## Your goal
Reproduce exactly the lines of the material beneath, from the line that contains "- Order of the" to the line that contains "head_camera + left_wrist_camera", both included, and no other lines.

## Given entries
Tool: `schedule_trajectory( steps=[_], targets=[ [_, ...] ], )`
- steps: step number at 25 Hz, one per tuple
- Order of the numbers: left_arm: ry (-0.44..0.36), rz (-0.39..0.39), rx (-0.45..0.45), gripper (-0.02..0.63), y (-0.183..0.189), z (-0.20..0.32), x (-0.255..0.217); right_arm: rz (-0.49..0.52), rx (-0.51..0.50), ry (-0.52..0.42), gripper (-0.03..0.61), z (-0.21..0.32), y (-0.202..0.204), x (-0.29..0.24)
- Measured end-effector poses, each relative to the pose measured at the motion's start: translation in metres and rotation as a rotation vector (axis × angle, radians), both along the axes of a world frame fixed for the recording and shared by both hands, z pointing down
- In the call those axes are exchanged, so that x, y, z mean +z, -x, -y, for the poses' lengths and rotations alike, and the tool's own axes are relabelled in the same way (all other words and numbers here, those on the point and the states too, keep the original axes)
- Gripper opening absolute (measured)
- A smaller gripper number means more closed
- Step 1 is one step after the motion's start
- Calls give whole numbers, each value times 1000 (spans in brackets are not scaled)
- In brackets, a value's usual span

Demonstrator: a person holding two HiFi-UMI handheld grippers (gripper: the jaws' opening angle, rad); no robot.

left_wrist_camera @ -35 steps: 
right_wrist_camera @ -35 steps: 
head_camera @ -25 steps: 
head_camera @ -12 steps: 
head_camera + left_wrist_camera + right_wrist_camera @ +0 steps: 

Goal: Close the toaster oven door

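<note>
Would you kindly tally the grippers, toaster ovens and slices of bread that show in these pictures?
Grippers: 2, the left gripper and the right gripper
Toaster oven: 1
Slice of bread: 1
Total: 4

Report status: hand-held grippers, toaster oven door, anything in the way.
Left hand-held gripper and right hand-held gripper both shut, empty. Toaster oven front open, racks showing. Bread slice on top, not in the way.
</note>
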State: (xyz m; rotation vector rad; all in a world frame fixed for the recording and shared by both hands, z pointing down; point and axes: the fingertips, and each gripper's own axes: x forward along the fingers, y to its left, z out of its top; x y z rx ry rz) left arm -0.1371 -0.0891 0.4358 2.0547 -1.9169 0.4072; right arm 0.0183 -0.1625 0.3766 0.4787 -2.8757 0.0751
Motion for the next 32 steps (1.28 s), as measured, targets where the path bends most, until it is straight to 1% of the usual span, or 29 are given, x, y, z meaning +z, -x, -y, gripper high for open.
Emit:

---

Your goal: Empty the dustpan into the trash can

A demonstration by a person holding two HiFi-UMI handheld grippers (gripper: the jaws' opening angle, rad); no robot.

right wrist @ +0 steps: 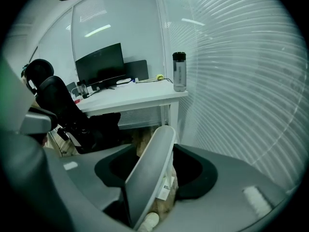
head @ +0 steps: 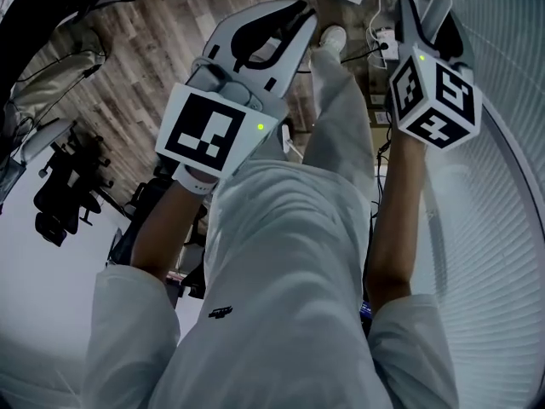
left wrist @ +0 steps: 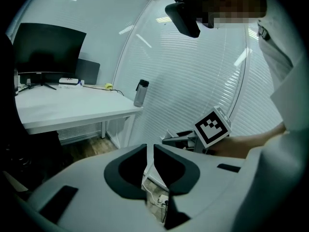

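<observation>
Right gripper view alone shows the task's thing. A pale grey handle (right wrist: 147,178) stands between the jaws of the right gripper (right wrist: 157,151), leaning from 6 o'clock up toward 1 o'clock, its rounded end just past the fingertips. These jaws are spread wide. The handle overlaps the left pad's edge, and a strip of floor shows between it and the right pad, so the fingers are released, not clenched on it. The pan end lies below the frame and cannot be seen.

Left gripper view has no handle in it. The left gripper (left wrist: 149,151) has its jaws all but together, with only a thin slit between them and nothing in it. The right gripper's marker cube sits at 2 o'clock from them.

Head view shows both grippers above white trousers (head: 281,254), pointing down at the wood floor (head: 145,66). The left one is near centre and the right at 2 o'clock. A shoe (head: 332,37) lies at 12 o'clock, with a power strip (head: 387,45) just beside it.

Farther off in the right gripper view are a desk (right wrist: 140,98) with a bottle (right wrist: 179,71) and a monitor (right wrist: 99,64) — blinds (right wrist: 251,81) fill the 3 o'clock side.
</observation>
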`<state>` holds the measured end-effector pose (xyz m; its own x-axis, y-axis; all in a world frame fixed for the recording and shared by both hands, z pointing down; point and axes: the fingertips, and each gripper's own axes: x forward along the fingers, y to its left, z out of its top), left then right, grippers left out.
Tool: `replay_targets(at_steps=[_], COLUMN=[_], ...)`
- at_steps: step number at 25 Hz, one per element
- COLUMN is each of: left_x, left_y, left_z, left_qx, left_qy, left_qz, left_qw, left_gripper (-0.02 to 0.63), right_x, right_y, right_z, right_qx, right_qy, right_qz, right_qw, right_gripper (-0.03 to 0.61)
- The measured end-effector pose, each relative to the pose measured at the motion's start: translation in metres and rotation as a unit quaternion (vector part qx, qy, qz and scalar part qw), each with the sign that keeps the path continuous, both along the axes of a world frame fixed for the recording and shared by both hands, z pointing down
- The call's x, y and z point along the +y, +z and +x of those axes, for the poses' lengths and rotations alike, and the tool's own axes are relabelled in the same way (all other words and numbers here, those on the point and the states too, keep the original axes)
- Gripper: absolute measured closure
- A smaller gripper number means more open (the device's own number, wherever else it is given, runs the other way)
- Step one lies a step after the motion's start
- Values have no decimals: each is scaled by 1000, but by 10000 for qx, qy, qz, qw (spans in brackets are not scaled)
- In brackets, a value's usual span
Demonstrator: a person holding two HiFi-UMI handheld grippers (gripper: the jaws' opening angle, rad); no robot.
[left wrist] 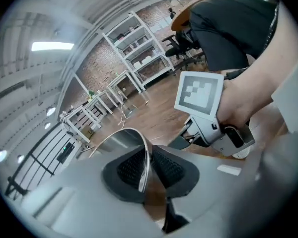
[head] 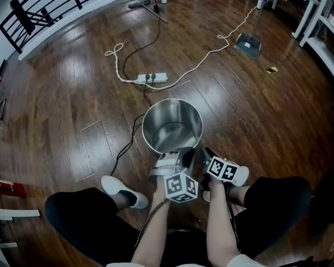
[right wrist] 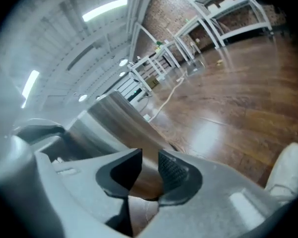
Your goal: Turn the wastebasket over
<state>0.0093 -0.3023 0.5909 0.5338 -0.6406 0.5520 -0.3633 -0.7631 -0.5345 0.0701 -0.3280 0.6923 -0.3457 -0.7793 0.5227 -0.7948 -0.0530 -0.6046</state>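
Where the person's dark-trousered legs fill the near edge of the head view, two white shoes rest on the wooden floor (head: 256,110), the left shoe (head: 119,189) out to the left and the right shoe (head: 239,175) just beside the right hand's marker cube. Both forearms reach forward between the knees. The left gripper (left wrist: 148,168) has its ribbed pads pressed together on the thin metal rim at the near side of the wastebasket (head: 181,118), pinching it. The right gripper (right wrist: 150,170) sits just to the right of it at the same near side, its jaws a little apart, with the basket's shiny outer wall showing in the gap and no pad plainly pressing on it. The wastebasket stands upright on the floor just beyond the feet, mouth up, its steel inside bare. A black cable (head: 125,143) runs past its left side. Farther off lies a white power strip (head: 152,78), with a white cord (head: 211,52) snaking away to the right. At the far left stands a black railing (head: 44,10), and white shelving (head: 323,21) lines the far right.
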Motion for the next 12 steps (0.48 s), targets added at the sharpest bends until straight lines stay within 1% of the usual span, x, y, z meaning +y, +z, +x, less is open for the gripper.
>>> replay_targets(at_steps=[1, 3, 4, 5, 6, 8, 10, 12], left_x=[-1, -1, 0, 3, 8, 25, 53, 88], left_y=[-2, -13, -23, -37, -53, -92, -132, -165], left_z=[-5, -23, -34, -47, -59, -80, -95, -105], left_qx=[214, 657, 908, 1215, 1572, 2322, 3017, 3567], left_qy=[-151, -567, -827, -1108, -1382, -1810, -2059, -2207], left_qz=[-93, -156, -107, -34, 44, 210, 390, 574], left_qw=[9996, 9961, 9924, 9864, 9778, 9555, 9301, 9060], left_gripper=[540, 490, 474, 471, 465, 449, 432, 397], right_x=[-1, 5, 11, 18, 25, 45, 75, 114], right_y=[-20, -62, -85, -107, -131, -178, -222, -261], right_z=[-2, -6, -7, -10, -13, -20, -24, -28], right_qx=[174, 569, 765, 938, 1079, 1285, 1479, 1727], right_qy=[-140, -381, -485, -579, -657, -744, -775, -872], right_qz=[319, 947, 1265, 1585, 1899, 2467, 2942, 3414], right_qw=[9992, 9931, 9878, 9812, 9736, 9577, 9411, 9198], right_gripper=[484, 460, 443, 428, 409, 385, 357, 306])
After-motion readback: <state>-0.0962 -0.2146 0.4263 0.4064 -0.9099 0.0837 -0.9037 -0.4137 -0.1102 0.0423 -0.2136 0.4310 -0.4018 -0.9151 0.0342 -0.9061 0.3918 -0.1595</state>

## Response
- Order of the numbers: left_arm: ry (-0.44..0.36), rz (-0.39..0.39), rx (-0.45..0.45), gripper (-0.02..0.63), y (-0.183..0.189), z (-0.20..0.32), x (-0.255..0.217); right_arm: rz (-0.49..0.52), rx (-0.51..0.50), ry (-0.52..0.42), gripper (-0.03..0.61), z (-0.21..0.32), y (-0.202..0.204), x (-0.29..0.24)
- Measured end-effector poses, each relative to the pose measured at the motion's start: translation in metres and rotation as a rotation vector (axis × angle, radians), both along the axes of a world frame fixed for the recording and shared by both hands, z pointing down
- In the call those axes are exchanged, so that x, y, z mean +z, -x, -y, for the poses' lengths and rotations alike, and the tool's own axes are relabelled in the same way (all other words and numbers here, those on the point and the states too, keep the original axes)
- Gripper opening absolute (measured)
- A smaller gripper number means more closed
- Step 1 is one step after the motion's start
- Calls give whole numbers, each value times 1000 (spans in brackets are not scaled)
- In brackets, a value's usual span

Demonstrator: a person holding two HiFi-UMI handheld grippers (gripper: the jaws' opening angle, rad); no robot.

left_wrist_camera @ -35 steps: 
right_wrist_camera @ -35 steps: 
head_camera @ -25 steps: 
head_camera @ -12 steps: 
head_camera + left_wrist_camera + right_wrist_camera @ +0 steps: 

Nothing else is needed, and the exercise is over.